**Work task**
Here is a listing. Write it out again without a single difference.
====
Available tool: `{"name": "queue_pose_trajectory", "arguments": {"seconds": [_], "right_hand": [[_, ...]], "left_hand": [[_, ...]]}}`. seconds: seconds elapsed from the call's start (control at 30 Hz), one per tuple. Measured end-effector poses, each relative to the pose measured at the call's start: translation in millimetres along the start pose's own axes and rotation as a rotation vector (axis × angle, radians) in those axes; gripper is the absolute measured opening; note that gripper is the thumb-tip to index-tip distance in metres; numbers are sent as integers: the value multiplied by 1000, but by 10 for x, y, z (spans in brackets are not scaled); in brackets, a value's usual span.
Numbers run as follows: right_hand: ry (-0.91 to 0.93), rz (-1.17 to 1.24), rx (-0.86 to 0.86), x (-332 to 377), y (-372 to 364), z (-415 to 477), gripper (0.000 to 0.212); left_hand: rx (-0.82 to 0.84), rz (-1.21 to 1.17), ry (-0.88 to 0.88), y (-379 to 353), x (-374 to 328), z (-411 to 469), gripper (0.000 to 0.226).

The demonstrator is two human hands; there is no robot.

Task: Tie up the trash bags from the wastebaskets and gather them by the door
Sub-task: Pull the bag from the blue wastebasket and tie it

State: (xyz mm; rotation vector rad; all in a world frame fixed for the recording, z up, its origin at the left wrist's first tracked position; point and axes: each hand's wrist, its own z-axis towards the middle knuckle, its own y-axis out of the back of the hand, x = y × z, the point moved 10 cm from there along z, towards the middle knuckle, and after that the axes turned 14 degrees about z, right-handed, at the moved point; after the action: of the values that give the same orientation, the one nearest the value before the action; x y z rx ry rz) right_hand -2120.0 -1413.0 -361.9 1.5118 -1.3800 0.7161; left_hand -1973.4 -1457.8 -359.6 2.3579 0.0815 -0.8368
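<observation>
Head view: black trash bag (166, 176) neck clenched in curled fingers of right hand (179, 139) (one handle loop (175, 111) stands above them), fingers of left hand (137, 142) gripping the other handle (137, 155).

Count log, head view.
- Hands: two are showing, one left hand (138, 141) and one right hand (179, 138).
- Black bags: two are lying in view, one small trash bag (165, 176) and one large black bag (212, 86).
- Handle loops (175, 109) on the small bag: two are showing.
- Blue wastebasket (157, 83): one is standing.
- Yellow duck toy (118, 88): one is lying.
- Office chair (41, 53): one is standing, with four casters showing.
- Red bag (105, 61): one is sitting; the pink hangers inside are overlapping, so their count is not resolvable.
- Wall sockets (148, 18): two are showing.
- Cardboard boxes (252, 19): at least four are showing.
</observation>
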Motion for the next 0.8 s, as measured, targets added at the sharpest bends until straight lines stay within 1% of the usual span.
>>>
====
**Expected answer**
Available tool: `{"name": "queue_pose_trajectory", "arguments": {"seconds": [_], "right_hand": [[_, ...]], "left_hand": [[_, ...]]}}`. seconds: seconds elapsed from the call's start (control at 30 Hz), one per tuple. Measured end-effector poses, each relative to the pose measured at the call's start: translation in millimetres along the start pose's own axes and rotation as a rotation vector (axis × angle, radians) in those axes; gripper is the absolute measured opening; note that gripper is the thumb-tip to index-tip distance in metres; numbers are sent as integers: the value multiplied by 1000, but by 10 for x, y, z (spans in brackets are not scaled); in brackets, a value's usual span.
Numbers run as follows: right_hand: ry (-0.91 to 0.93), rz (-1.17 to 1.24), rx (-0.86 to 0.86), x (-332 to 377), y (-372 to 364), z (-415 to 477), gripper (0.000 to 0.212); left_hand: rx (-0.82 to 0.84), rz (-1.21 to 1.17), ry (-0.88 to 0.88), y (-379 to 353), x (-374 to 328), z (-411 to 469), gripper (0.000 to 0.226).

The demonstrator is two human hands; there is no robot.

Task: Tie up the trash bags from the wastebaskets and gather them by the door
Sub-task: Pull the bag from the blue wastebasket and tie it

State: (xyz mm; rotation vector rad; all in a world frame fixed for the recording, z up, its origin at the left wrist's first tracked position; point and axes: each hand's wrist, its own z-axis towards the middle knuckle, its own y-axis out of the back of the hand, x = y × z, the point moved 10 cm from there along z, towards the middle knuckle, and after that the axes turned 14 degrees about z, right-handed, at the moved point; after the action: of the values that give the same orientation, the one nearest the value before the action; x y z rx ry rz) right_hand -2120.0 -1413.0 -361.9 1.5118 -1.3800 0.7161; left_hand -1973.4 -1457.8 -359.6 2.3579 0.0815 -0.8368
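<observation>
Head view: black trash bag (166, 176) neck clenched in curled fingers of right hand (179, 139) (one handle loop (175, 111) stands above them), fingers of left hand (137, 142) gripping the other handle (137, 155).

Count log, head view.
- Hands: two are showing, one left hand (138, 141) and one right hand (179, 138).
- Black bags: two are lying in view, one small trash bag (165, 176) and one large black bag (212, 86).
- Handle loops (175, 109) on the small bag: two are showing.
- Blue wastebasket (157, 83): one is standing.
- Yellow duck toy (118, 88): one is lying.
- Office chair (41, 53): one is standing, with four casters showing.
- Red bag (105, 61): one is sitting; the pink hangers inside are overlapping, so their count is not resolvable.
- Wall sockets (148, 18): two are showing.
- Cardboard boxes (252, 19): at least four are showing.
</observation>
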Motion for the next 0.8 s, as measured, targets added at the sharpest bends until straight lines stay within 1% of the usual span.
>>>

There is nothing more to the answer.